**GOAL OF THE EXERCISE:** Your task is to reproduce exactly the lines from the one containing "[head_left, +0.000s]" through the last line below, both ends included, and nothing else, with no pictures.

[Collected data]
======

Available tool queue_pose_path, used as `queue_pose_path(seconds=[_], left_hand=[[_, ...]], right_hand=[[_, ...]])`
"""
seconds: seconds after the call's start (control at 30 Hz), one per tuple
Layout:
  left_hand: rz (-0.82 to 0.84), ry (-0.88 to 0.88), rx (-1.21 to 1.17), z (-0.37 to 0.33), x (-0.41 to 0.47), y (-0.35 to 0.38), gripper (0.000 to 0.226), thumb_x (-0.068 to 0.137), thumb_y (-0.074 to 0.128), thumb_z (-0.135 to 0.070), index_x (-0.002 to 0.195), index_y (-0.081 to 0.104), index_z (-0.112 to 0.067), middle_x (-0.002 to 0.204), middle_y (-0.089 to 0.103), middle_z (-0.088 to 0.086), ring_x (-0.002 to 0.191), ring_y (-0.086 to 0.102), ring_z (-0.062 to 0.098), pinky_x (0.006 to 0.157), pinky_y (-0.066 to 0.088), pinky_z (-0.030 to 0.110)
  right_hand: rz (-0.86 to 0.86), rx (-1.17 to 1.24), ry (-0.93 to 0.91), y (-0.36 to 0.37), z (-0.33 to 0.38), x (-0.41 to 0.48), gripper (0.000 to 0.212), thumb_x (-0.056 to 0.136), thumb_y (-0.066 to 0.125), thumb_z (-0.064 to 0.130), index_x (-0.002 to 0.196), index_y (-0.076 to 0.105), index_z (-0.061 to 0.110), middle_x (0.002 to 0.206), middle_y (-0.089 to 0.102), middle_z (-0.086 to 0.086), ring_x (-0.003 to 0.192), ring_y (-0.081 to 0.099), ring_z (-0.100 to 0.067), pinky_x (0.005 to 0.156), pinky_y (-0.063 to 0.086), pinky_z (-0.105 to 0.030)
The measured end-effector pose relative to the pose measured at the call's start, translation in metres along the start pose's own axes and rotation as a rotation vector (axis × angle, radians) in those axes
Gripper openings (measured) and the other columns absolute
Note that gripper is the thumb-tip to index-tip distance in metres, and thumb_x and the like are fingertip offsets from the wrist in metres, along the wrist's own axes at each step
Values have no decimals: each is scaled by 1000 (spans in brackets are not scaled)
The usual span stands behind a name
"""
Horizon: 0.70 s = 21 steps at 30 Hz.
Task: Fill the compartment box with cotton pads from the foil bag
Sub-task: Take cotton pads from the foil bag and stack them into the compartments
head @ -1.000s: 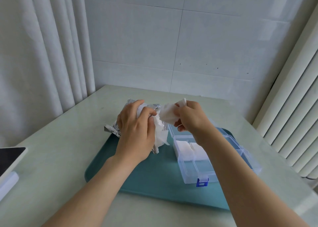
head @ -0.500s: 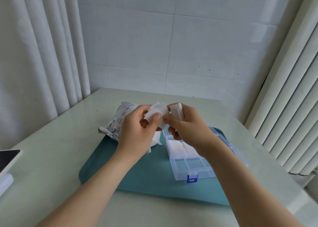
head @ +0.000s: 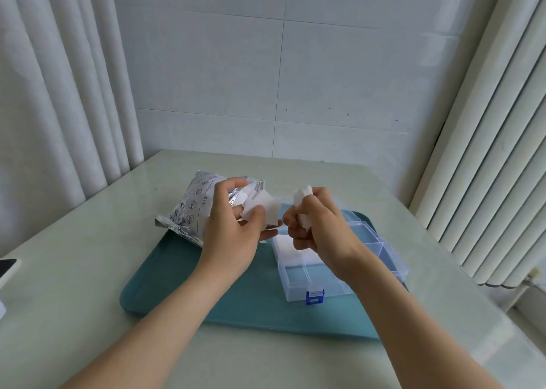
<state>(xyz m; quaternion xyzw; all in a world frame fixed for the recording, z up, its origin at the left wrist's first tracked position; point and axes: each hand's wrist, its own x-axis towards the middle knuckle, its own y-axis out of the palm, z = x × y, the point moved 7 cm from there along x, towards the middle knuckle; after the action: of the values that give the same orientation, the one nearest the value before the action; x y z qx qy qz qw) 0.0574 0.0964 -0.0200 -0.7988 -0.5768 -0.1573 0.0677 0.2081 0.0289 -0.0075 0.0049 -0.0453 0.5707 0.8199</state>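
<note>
foil bag (head: pixel 192 208): crinkled, shiny | compartment box (head: pixel 322 273): clear plastic | tray (head: pixel 165 285): matt

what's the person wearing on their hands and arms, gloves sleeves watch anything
Nothing worn that shows. The left hand and right hand have no gloves and no visible rings. The left forearm and right forearm are uncovered down to the frame edge: no sleeve, cuff, watch or bracelet in view.

Left hand (head: pixel 233 235), right hand (head: pixel 320 229) pinch cotton pads (head: pixel 261 208) above teal tray (head: pixel 165 285).
</note>
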Motion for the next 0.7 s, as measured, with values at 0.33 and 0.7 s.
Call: queue_pose_path(seconds=[0.33,0.7], left_hand=[[-14,-16,-21,-4,1,-4,32,106,47,3,100,77,-7,100,76,5,77,80,23,63,62,24],[73,-49,-112,7,5,0,17,104,66,-17,104,82,-13,89,76,1,86,76,17,77,66,36]], right_hand=[[-75,32,-205,-5,7,-2,17,98,74,22,104,76,6,89,76,-13,71,73,-24,61,54,-34],[-152,54,-237,-6,5,-1,16,103,64,7,118,70,8,82,78,-18,70,78,-33,58,62,-37]])
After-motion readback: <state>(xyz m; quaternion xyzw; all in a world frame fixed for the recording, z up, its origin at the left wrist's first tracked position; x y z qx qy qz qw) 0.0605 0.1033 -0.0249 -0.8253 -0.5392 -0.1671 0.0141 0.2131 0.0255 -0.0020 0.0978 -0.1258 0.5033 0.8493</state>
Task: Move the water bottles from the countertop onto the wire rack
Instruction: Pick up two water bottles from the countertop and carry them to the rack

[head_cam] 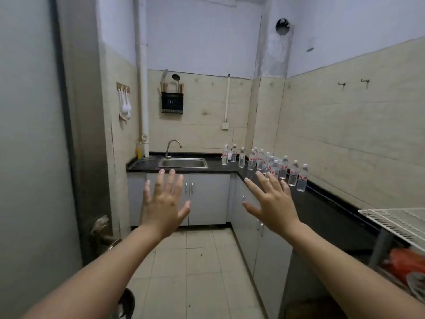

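Both hands are up in the air with nothing in them. The left hand (163,203) and right hand (273,203) show their backs, fingers (171,180) spread wide. The water bottles (264,161) are all standing upright in a loose row on the black tabletop (322,203), past the right hand's fingertips and not touching them, running from beside the sink (183,162) along the right wall. The white wire rack (400,223) sits at the far right edge, well apart from the bottles.
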A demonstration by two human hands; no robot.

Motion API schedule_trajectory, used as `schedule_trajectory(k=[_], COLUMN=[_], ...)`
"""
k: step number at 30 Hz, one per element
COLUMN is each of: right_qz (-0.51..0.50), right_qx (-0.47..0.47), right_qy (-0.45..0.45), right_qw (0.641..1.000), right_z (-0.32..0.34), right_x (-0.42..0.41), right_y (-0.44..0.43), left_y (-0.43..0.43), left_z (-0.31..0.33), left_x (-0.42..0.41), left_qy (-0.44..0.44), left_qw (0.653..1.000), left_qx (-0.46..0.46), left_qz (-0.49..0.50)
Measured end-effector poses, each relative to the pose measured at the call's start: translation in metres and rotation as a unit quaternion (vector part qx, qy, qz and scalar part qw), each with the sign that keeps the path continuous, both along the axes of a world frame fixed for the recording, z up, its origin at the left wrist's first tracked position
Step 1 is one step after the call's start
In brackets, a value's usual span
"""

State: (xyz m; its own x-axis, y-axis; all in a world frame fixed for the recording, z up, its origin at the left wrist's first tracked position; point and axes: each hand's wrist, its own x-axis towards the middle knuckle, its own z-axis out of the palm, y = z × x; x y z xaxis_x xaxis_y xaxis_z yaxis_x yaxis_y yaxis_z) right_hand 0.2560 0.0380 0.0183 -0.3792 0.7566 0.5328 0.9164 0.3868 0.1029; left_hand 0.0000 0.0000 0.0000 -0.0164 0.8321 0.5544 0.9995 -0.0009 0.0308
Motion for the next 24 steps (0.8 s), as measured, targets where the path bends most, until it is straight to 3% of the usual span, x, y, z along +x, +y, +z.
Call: schedule_trajectory(k=[4, 9, 24], right_qz=[-0.020, -0.051, -0.090], right_qx=[-0.003, -0.038, -0.128], right_qy=[-0.013, -0.022, -0.037], right_qw=[1.000, 0.998, 0.987], right_z=[-0.011, -0.018, -0.075], right_x=[-0.007, -0.018, -0.038], right_y=[0.046, 0.121, 0.296], left_y=[0.054, 0.140, 0.338], left_z=[-0.005, -0.015, -0.096], left_x=[0.005, 0.004, -0.006], left_qy=[0.007, -0.046, -0.067], left_qw=[1.000, 0.999, 0.990], left_qx=[0.006, -0.009, -0.124], left_qz=[-0.019, -0.025, -0.018])
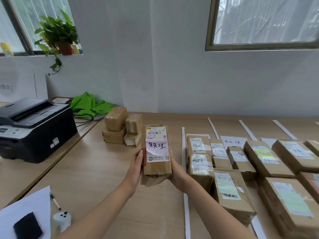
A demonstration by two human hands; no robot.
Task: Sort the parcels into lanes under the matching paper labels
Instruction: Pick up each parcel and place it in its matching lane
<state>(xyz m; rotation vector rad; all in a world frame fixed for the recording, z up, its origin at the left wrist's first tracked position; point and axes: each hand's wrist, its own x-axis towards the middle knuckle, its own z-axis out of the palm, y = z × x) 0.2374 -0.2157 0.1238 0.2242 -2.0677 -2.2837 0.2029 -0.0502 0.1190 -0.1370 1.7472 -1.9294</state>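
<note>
sheet (pixel 31 204): white, at 7 o'clock on the table (pixel 96 178), with a black pad (pixel 27 228), a pen (pixel 55 201) and a small white device (pixel 61 219) on or beside it.
left hand (pixel 137 163): clasps the parcel (pixel 157 152) on its left edge, thumb along the side, fingers hidden behind.
right hand (pixel 177 173): cups the lower right corner, fingers wrapped underneath.
parcel: at 12 o'clock, lifted clear of the table and tilted up for reading, with a pink note (pixel 156 146) over its printed label.
step: reading the note and choosing a lane.
match: the handwriting looks like that on the label (pixel 233 141) at 2 o'clock; i judge that lane the likely one, though the writing is small.
how: keep both hands on, carry low over the strips (pixel 183 144), set down flat with the note up, in a free gap.
risk: the note's top edge curls loose and could peel; nudging the sorted parcels (pixel 200 152) would blur the lanes.
stack (pixel 120 128): four taped boxes at 11 o'clock, seemingly unsorted.
surface: pale wood, smooth, so boxes should slide easily.
room: printer (pixel 34 128) at 9 o'clock, green bags (pixel 89 104) behind it, plant (pixel 58 33) on the sill at 10 o'clock, window (pixel 265 21) at 1 o'clock.
</note>
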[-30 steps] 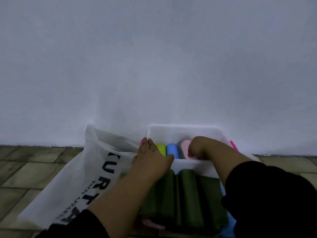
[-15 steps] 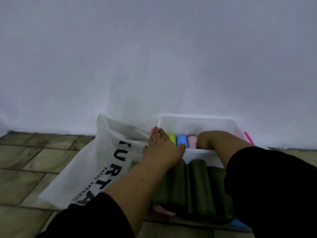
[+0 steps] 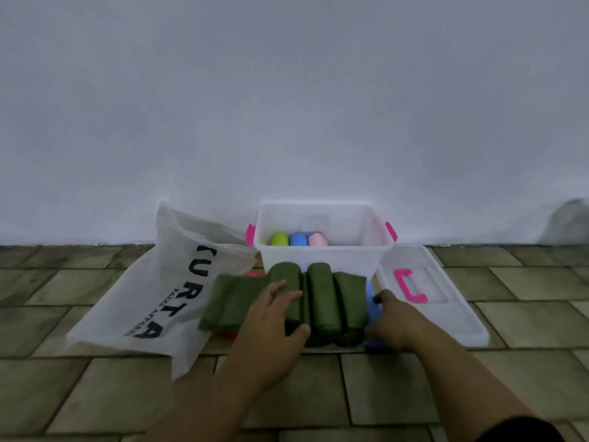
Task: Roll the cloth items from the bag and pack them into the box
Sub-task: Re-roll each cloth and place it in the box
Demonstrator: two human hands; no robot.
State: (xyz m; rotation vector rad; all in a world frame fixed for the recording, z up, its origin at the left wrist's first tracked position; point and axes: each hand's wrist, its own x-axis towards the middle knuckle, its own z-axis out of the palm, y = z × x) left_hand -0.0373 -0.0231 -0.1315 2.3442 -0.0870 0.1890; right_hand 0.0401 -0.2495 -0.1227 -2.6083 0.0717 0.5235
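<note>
A white plastic box with pink handles stands against the wall. Inside it sit a green roll, a blue roll and a pink roll. In front of the box lie dark green rolled cloths side by side. My left hand rests on the left-middle green roll, fingers spread over it. My right hand lies at the right end of the row, on a blue cloth beside the green rolls. The white bag with black lettering lies flat to the left.
The box's white lid with a pink latch lies on the tiled floor right of the rolls. Something red peeks from under the green cloths. A plain wall rises right behind the box.
Both hands have drawn back from the box to the green rolls on the floor. The pink roll now stands in the box beside the blue one. The view has tilted down and pulled back.
</note>
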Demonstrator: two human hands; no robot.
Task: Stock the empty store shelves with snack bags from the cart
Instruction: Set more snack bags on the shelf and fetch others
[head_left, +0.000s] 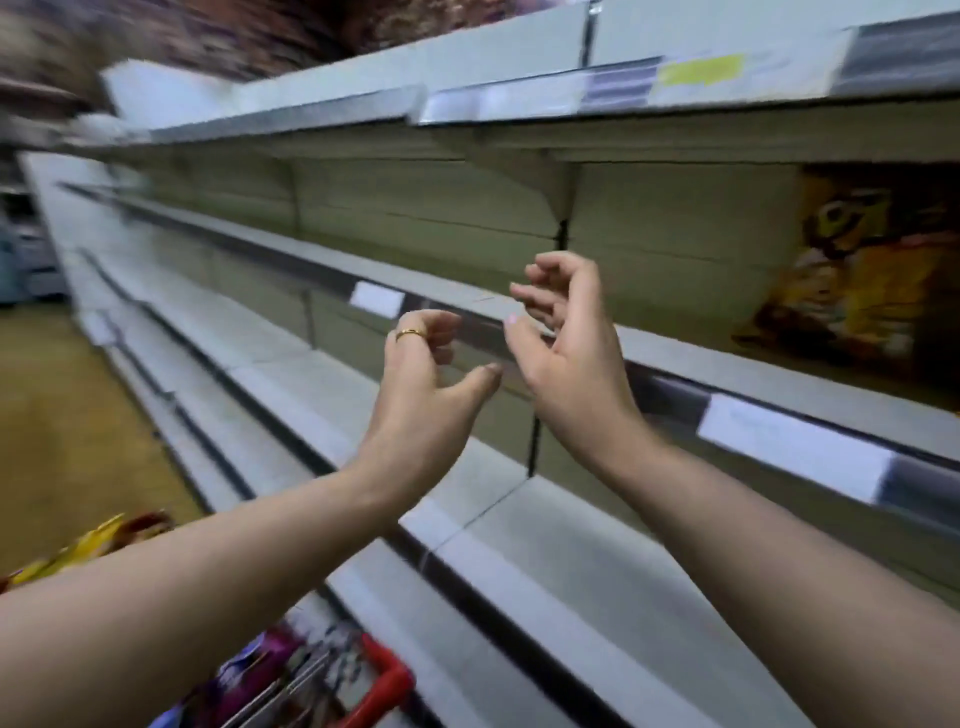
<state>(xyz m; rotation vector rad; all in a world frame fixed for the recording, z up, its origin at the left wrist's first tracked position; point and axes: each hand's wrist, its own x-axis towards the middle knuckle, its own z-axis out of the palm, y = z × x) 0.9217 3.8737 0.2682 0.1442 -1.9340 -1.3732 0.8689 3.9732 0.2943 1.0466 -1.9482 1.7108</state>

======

**SOLUTION:**
[head_left, +0.000s] 
<state>(xyz m; rotation vector rad; all in a world frame fixed for the recording, z up, its origin at the left wrist's first tracked position; point and axes: each hand's wrist, its own x-axis towards the middle knuckle, its own z-axis out of the palm, y = z × x) 0.9217 3.8737 0.2682 0.1442 -1.9340 -1.3732 0.8689 3.9732 0.2943 1.0466 -1.9482 1.7108</state>

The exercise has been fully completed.